Fatness is a problem in many places because it's a cultural norm.

There's a small town I know where the high street is lined with pound shops and everyone walks with a stick. It's almost a badge of pride.

Here, too, bloaters abound. Indeed, the sign on the edge of town says: "Careful drivers and fat people welcome."

In this pound-abounding place corpulence has become the cultural norm, particularly among females (the inevitably shaven-headed men are often bicep-heavy and "fit" in an attack-dog sort of way).

How did all the women get fat? Well, firstly, because all the other women are fat. That's a bit fried chicken and egg but the original cause, I believe, lies in the constant quest to stimulate the taste buds.

Often as not, too, an abundance of leisure time feeds the need for snacks as diversion. This is Crisp County, UK.

In some ways, the portly norm is an admirable triumph of the human spirit, resisting the media's exaltation of skinniness, which makes of bodies mere coat-hangers from which to drape fashionable clothes.

And it's a riposte against fattism – the prejudice against lardbuckets. But is this concept helpful?

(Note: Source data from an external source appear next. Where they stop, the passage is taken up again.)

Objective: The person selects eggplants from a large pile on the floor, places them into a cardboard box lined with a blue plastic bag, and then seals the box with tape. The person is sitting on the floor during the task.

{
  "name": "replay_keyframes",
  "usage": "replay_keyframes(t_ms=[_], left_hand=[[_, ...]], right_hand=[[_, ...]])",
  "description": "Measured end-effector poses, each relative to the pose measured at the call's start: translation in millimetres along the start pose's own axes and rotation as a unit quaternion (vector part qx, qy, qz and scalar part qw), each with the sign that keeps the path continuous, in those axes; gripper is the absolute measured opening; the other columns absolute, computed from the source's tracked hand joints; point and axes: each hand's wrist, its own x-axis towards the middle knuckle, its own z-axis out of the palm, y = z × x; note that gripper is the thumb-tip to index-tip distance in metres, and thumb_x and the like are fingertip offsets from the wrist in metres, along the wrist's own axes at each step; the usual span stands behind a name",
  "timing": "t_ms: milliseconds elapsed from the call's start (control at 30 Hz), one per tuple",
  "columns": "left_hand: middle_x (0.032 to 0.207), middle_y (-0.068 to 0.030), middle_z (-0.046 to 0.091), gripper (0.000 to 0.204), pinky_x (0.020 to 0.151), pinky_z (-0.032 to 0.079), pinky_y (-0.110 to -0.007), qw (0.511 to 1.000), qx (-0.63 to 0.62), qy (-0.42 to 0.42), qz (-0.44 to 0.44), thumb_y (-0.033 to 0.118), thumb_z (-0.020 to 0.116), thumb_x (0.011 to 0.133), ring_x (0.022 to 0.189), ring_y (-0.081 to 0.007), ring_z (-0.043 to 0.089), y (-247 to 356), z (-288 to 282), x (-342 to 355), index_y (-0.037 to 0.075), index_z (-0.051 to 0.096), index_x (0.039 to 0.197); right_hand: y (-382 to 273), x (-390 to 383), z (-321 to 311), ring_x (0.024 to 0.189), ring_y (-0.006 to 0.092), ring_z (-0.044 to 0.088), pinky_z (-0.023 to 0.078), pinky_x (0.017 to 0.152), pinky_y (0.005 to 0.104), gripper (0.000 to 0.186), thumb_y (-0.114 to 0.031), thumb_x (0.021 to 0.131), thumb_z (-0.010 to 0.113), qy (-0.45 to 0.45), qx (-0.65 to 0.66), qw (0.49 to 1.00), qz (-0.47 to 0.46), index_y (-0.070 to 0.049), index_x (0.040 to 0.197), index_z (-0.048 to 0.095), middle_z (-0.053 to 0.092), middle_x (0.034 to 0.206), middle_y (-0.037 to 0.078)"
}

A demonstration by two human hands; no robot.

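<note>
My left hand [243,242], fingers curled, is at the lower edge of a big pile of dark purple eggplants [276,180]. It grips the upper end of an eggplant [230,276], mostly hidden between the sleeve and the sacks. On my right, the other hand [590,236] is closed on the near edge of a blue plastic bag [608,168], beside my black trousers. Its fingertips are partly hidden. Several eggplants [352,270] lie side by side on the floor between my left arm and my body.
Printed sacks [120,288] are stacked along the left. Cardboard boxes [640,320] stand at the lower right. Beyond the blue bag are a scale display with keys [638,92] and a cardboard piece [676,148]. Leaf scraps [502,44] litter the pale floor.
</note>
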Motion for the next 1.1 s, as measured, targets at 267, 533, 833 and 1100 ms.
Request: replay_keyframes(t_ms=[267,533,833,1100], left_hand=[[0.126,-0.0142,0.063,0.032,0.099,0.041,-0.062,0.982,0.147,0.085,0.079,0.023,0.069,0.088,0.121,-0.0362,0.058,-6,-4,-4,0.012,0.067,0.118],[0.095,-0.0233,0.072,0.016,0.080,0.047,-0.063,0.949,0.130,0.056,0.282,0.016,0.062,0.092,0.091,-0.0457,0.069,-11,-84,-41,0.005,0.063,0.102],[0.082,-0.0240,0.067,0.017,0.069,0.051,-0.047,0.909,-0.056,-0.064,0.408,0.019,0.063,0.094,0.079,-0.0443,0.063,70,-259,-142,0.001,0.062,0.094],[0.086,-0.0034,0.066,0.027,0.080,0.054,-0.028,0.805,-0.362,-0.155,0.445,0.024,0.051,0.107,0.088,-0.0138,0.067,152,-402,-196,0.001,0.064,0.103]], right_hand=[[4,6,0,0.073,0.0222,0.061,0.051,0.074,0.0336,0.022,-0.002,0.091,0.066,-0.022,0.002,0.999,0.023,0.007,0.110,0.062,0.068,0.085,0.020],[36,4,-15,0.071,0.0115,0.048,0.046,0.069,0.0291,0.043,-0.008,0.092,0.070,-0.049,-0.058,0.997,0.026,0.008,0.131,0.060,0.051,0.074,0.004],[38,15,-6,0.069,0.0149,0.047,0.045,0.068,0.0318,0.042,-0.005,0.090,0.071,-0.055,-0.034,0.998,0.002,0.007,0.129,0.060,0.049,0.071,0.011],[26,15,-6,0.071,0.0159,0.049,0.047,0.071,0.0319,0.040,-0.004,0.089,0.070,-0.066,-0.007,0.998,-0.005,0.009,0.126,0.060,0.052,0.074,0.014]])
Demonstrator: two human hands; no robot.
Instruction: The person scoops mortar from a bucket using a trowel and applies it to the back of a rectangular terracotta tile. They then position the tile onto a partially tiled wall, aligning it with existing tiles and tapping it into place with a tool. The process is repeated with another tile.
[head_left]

I suspect so, but the trick is not to let it become devalued. Look at racism. The concept is helpful. It identifies a bad thing.

But, while it started off – and remains in essence – useful, by the time anti-racism is adopted by the mob as a fashionable attitude, it becomes devalued because nearly everything become racist and folk become scared to open their mouths. One form of oppression replaces another.

The real baddies, meanwhile, take advantage of this. Racists ridicule over-the-top allegations of racism and so seem reasonable.

Similarly, we're all wise now to the bigots' trick of saying other folk are bigoted against them. Oppressors now cry out for their civil liberties.

Fat people, meanwhile, cry out for crisps. So, let's be aware of prejudice against the overweight. But, at the same time, let's not get too heavy about it.